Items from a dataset
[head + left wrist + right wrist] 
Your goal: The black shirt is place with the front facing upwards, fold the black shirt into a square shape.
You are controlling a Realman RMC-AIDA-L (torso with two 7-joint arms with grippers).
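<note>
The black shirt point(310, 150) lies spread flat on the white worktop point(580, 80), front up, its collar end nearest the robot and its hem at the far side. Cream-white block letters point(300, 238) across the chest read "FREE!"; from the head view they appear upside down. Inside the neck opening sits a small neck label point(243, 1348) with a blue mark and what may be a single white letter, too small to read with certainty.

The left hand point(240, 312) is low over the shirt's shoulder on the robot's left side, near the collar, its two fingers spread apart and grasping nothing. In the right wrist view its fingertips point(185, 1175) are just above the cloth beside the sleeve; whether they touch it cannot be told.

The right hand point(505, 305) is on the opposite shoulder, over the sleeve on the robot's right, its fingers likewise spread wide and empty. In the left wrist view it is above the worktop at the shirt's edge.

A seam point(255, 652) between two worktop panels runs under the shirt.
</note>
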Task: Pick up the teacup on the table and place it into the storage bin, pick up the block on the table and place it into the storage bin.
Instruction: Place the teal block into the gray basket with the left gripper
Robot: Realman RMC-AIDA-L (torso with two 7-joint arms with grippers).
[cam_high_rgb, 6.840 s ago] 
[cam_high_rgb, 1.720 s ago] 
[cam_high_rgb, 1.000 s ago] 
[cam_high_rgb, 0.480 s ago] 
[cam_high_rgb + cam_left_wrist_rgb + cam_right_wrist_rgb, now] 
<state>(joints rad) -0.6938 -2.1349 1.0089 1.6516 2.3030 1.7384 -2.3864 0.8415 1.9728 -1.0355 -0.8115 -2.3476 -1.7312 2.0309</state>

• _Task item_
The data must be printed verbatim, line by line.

• _Output for this task_
[head + left wrist + right wrist] 
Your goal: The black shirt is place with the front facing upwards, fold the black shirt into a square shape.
You are controlling a Realman RMC-AIDA-L (torso with two 7-joint arms with grippers).
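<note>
The black shirt point(310, 150) lies spread flat on the white worktop point(580, 80), front up, its collar end nearest the robot and its hem at the far side. Cream-white block letters point(300, 238) across the chest read "FREE!"; from the head view they appear upside down. Inside the neck opening sits a small neck label point(243, 1348) with a blue mark and what may be a single white letter, too small to read with certainty.

The left hand point(240, 312) is low over the shirt's shoulder on the robot's left side, near the collar, its two fingers spread apart and grasping nothing. In the right wrist view its fingertips point(185, 1175) are just above the cloth beside the sleeve; whether they touch it cannot be told.

The right hand point(505, 305) is on the opposite shoulder, over the sleeve on the robot's right, its fingers likewise spread wide and empty. In the left wrist view it is above the worktop at the shirt's edge.

A seam point(255, 652) between two worktop panels runs under the shirt.
</note>
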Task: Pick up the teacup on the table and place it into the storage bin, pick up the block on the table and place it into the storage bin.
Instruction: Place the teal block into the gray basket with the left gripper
Robot: Realman RMC-AIDA-L (torso with two 7-joint arms with grippers).
[cam_high_rgb, 6.840 s ago] 
[cam_high_rgb, 1.720 s ago] 
[cam_high_rgb, 1.000 s ago] 
[cam_high_rgb, 0.480 s ago] 
[cam_high_rgb + cam_left_wrist_rgb + cam_right_wrist_rgb, now] 
<state>(joints rad) -0.6938 -2.1349 1.0089 1.6516 2.3030 1.7384 -2.3864 0.8415 1.9728 -1.0355 -0.8115 -2.3476 -1.7312 2.0309</state>

The response is now finished.